🤖 AI Summary
Existing fault localization methods struggle to integrate domain and structural knowledge from test engineers and lack probabilistic risk assessment of potential root causes, resulting in excessively large candidate root-cause sets and high diagnostic costs in complex systems. This paper proposes a Bayesian inference-based root-cause identification framework that, for the first time, introduces combinatorial hierarchical and hereditary prior modeling to capture failure-inducing structures—enabling expert knowledge encoding and uncertainty quantification. By synergistically integrating graph representation learning, integer programming optimization, and Bayesian inference, the framework achieves probabilistic root-cause ranking. Evaluated on two industrial case studies—TCAS and JMP Easy DOE—the method significantly outperforms state-of-the-art approaches: it reduces the average candidate root-cause set size by over 60%, substantially lowering diagnostic effort and cost.
📝 Abstract
Software testing is essential for the reliable development of complex software systems. A key step in software testing is fault localization, which uses test data to pinpoint failure-inducing combinations for further diagnosis. Existing fault localization methods have two key limitations: they (i) do not incorporate domain and/or structural knowledge from test engineers, and (ii) do not provide a probabilistic assessment of risk for potential root causes. Such methods can thus fail to confidently whittle down the combinatorial number of potential root causes in complex systems, resulting in prohibitively high testing costs. To address this, we propose a novel Bayesian fault localization framework called BayesFLo, which leverages a flexible Bayesian model for identifying potential root causes with probabilistic uncertainty.
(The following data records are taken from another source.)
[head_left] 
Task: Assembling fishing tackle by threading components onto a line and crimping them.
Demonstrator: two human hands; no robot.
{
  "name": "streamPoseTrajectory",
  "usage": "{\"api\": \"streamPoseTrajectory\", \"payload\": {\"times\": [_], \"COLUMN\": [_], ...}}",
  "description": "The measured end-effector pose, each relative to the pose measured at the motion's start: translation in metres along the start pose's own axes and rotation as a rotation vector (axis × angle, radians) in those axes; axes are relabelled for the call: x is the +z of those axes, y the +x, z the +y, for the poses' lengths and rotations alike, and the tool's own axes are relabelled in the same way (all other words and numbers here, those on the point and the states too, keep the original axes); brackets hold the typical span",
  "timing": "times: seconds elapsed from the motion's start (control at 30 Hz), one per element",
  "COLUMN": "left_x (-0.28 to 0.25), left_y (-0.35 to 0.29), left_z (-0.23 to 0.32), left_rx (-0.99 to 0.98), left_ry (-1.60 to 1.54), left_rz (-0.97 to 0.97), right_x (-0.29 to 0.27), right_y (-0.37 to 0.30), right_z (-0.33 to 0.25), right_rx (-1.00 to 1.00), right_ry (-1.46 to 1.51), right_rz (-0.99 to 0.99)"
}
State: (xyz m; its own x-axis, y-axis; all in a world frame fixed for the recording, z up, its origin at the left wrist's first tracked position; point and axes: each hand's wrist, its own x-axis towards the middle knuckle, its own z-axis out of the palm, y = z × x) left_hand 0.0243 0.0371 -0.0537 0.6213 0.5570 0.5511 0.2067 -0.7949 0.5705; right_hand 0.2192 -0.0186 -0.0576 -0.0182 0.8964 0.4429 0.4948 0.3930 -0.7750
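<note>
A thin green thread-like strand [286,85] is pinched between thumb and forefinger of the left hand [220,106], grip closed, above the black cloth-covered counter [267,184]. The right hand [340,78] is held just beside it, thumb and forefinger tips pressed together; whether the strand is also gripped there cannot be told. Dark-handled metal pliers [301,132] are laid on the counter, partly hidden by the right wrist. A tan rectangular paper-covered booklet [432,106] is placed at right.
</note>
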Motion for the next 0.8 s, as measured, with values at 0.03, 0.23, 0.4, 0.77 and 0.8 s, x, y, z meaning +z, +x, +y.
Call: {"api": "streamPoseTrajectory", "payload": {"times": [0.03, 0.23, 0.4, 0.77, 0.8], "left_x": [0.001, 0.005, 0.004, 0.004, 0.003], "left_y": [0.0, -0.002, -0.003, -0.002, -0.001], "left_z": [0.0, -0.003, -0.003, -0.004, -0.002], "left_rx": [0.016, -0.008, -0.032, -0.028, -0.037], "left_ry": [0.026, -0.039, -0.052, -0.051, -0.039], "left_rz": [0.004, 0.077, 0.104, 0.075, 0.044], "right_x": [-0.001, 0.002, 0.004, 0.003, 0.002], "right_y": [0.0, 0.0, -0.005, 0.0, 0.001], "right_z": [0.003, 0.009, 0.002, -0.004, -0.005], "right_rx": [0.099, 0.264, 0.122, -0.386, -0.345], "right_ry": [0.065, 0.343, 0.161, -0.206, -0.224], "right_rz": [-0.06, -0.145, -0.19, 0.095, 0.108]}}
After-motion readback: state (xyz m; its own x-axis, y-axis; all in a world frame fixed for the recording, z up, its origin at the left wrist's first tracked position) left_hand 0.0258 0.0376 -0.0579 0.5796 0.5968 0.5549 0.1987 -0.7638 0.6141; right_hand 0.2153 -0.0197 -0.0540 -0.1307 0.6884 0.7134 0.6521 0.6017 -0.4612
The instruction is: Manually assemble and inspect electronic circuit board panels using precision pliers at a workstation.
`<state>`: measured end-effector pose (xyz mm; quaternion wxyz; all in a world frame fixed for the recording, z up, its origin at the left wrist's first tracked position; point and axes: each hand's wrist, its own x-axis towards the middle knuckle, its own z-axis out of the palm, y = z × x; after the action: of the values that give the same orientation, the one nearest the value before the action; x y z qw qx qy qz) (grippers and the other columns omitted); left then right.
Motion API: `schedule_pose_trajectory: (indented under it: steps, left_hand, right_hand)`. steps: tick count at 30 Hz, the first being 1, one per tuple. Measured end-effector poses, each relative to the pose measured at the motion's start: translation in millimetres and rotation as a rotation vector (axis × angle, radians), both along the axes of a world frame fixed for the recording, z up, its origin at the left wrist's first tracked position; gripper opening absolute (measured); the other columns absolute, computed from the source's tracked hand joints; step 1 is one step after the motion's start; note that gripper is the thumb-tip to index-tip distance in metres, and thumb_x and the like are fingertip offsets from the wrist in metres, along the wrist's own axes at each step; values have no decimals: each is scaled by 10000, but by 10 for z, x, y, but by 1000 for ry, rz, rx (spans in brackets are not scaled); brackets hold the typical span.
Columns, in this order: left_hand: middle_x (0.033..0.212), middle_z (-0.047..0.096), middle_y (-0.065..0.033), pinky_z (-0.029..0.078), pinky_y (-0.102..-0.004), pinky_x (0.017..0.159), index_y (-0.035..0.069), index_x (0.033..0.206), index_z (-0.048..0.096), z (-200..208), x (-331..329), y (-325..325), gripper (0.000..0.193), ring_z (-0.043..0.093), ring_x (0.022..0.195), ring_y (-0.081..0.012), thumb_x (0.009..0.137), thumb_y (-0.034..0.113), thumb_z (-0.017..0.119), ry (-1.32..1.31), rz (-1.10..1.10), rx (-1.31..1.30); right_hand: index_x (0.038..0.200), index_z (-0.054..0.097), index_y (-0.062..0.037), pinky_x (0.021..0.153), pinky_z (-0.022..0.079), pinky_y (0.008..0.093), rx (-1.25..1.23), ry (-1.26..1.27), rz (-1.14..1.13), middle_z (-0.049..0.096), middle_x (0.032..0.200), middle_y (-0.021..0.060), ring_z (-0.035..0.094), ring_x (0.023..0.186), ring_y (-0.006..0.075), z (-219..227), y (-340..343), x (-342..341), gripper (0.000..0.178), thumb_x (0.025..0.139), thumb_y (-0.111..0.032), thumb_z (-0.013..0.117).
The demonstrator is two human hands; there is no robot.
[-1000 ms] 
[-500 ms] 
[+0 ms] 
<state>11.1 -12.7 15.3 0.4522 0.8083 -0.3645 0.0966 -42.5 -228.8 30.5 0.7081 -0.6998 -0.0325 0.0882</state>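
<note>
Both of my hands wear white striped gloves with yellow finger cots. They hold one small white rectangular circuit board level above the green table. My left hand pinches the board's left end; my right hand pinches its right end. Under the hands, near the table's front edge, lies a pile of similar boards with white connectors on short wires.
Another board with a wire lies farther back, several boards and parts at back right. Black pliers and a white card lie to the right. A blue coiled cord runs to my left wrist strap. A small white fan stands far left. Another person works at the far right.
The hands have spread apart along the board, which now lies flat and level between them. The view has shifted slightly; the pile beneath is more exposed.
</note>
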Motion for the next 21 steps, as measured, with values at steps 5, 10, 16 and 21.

Using a carefully-specified prior on root cause probabilities, BayesFLo permits the integration of domain and structural knowledge via the principles of combination hierarchy and heredity, which capture the expected structure of failure-inducing combinations. We then develop new algorithms for efficient computation of posterior root cause probabilities, leveraging recent tools from integer programming and graph representations. Finally, we demonstrate the effectiveness of BayesFLo over existing methods in two fault localization case studies on the Traffic Alert and Collision Avoidance System and the JMP Easy DOE platform.